ISNAP Seminars - Abstracts 2013 Spring

Topic: Exotic Modes of Collective Nuclear Excitations-Nuclear Tidal Waves and the phenomenon of Multiple Chiral Bands

Daniel Ayangeakaa ( University of Notre Dame ) / January 21, 2013

Many aspects of low energy nuclear structure are characterized by the collective degrees of freedom, namely vibration and rotation. For the group of nuclei in the transitional region between spherical and well deformed nuclear shapes, the low-lying structure may be described semi-classically as quadrupole running waves (tidal waves) and the observed vibrational-rotational behavior can be thought of as resulting from a rotating condensate of interacting d-bosons. In the first part of my talk, I will discuss our recent lifetime measurements that led to the first experimental identification of a seven-phonon yrast state in ¹⁰²Pd. I will then describe the structural composition of these states in terms of a rotating condensate of d-bosons.
The second part of my talk will be based on the new concept of multiple chiral doublets (M_XD): the existence of more than one pair of chiral doublet bands in a single nucleus, a phenomenon previously predicted in the framework of the relativistic mean eld (RMF) theory. Two distinct pairs of chiral partner bands have been identified in ¹³³Ce. The chiral nature of these bands will be discussed in the context of the established fingerprints of nuclear chirality along with theoretical calculations that support this interpretation.

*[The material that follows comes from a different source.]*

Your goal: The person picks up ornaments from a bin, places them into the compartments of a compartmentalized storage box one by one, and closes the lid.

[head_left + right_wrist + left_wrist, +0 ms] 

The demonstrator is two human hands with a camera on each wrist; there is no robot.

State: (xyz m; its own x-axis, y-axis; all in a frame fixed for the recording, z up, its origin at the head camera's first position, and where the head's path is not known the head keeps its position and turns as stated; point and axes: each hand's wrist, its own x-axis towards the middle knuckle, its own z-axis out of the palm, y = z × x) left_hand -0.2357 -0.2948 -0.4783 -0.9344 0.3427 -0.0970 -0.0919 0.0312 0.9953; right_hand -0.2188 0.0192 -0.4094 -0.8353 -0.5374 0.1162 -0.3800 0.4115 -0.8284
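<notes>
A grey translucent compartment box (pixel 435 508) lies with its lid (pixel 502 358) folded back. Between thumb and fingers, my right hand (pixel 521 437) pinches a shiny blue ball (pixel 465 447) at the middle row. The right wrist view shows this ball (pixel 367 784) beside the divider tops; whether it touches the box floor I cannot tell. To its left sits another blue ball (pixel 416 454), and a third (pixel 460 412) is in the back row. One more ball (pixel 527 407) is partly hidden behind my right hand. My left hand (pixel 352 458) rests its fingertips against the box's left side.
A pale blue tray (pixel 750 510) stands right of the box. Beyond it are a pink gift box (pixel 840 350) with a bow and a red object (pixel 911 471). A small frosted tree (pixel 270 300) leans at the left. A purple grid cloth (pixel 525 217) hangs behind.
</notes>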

Topic: Halo World: The Story of Nuclear Halos and the Efimov Effect

Indranil Mazumdar (Tata Institute of Fundamental Research, Mumbai, India and TUNL, Durham, NC) / January 28, 2013

The advancement in the production of energetic radioactive ion beams (RIB) have opened up new vistas in contemporary nuclear physics. On one hand it provides the means to explore the structural properties and reaction dynamics of nuclei near the drip lines. On the other hand some of the light, neutron-rich nuclei with their 2-neutron halo structure, characterized by large spatial extension and very low separation energy of the neutrons, have emerged as ideal candidates to search for exotic quantum mechanical effects like the Efimov Effect. The first part of this talk will be devoted to an introduction to the discovery of halo nuclei and the global efforts in this direction. Thereafter, we shall present an overview of the different theoretical approaches with particular emphasis on a three-body model to understand the key structural properties, namely, binding energy, and RMS matter radii of these nuclei. The momentum distributions of the core and the valence neutrons and the beta-decay of 2-n halo nuclei will also be touched upon.
2-neutron halo nuclei are the ideal candidates for studying the Efimov effect in atomic nuclei. After a brief introduction to the Efimov effect and its universal features in three-body systems we shall discuss the search for Efimov states, within the framework of our model calculations, in 2n-halo nuclei, like, ¹⁴Be, ¹⁹B, ^20,22C. The important finding of the evolution of bound Efimov states into resonances with increasing 2-body (neutron-core) binding energy will be discussed. Finally, we will tie up the emergence of the asymmetric resonances with the Fano phenomenon and discuss its implication for the possible experimental observation of Efimov states in the atomic nuclei like ²⁰C, ³⁶Mg and ³²Ne.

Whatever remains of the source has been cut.